A technique called interoceptive exposure deliberately brings on the physical sensations you’re afraid of in a controlled setting. For tremors, that might mean holding your arms out until they shake, drinking caffeine on purpose, or exercising to get your heart racing. The goal isn’t to enjoy it. It’s to teach your nervous system that the sensation is uncomfortable but not dangerous. Over repeated practice, the fear response weakens, and so does the tremor.
You can also challenge the thoughts directly. When you notice your hands trembling, instead of thinking “I’m losing control,” try reframing: “My body is having a stress response. It will pass.” This isn’t positive thinking for its own sake. It’s accurate. Anxiety tremors are temporary and harmless, and reminding yourself of that fact reduces the adrenaline surge that sustains them.
Stimulants That Make Tremors Worse
Caffeine and nicotine both amplify tremors. A study of industrial workers found that smokers and tobacco users had measurably higher tremor intensity than non-users: a geometric mean of 0.14 m/s² compared to 0.11 m/s² in the dominant hand. They also performed worse on steadiness tests. If you already have anxiety-related shaking, nicotine and caffeine essentially lower the threshold at which tremors start.
You don’t necessarily need to quit coffee entirely, but cutting back or switching to half-caff can make a meaningful difference, especially in the morning when cortisol levels are already naturally elevated. Energy drinks, pre-workout supplements, and certain medications (like decongestants containing pseudoephedrine) can have similar effects. Fatigue and extreme temperatures also worsen tremors, so sleep and staying physically comfortable matter more than you might expect.
Medications for Physical Symptoms
Beta-blockers are sometimes prescribed for the physical symptoms of anxiety, particularly tremors that interfere with work or social situations. These medications block the effects of adrenaline on your muscles and heart, reducing shaking, rapid heartbeat, and sweating without sedation or the mental fog that comes with some anti-anxiety drugs. They’re commonly used by musicians, surgeons, and public speakers before performances.
For situational use, a typical approach involves taking the medication 30 minutes to an hour before a specific anxiety-provoking event. Beta-blockers don’t treat the underlying anxiety. They block the physical expression of it. That makes them useful as a short-term tool, especially while you’re building longer-term coping strategies like the ones above.
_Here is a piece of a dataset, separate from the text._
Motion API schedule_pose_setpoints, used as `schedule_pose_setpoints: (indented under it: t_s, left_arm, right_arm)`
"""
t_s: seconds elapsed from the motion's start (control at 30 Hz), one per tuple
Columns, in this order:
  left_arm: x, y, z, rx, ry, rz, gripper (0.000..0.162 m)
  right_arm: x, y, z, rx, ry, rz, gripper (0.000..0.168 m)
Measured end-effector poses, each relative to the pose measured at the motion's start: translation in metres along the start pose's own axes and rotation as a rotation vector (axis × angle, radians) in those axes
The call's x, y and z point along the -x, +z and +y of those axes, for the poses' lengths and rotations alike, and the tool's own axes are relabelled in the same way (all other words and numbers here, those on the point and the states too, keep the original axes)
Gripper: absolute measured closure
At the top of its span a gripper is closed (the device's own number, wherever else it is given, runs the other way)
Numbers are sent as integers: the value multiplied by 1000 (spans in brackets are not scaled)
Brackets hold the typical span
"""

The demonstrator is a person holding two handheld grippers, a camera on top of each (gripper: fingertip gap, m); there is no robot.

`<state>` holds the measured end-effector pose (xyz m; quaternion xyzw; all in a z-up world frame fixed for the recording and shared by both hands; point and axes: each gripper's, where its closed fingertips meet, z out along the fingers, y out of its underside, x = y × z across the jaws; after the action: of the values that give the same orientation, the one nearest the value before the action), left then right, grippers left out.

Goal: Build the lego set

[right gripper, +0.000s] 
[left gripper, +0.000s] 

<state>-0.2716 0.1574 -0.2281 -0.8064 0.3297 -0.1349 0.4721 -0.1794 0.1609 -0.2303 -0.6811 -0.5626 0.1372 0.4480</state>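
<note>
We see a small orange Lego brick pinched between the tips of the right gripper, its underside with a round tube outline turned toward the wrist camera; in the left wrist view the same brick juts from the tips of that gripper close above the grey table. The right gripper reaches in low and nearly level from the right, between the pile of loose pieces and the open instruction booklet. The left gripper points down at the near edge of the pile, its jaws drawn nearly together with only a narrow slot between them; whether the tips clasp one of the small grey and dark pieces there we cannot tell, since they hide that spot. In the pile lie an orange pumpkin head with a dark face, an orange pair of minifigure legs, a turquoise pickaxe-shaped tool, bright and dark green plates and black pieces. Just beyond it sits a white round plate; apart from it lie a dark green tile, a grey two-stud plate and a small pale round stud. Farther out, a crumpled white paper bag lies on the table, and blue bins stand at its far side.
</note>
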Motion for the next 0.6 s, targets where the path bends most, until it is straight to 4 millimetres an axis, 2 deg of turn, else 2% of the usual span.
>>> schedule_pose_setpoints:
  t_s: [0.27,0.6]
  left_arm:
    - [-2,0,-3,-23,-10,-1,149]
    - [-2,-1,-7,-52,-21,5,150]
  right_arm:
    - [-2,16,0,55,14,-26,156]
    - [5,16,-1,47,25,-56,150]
How to Tell if It’s Not Anxiety
Not all tremors come from anxiety, and it’s worth knowing the differences. Essential tremor, the most common movement disorder, causes shaking mainly when you’re using your hands, like writing or holding a cup. Anxiety tremors, by contrast, tend to appear during emotional distress and fade when you calm down. Essential tremor usually starts gradually, often affects one side more than the other, and worsens over years.
Parkinson’s disease tremors behave differently still. They’re most noticeable when the hands are resting in your lap or at your sides, and they often come with other signs like slow movement, stooped posture, and shuffling steps. If your tremor is persistent, happens outside of stressful situations, or is getting progressively worse, those are signs it may have a neurological cause rather than an anxiety-driven one.
Anxiety tremors are episodic. They come with other anxiety symptoms (racing heart, tight chest, racing thoughts) and resolve when the stress passes. If that matches your experience, the strategies above, slow breathing, muscle relaxation, cognitive reframing, reducing stimulants, and occasionally medication, can make a real difference in how often and how intensely the shaking shows up.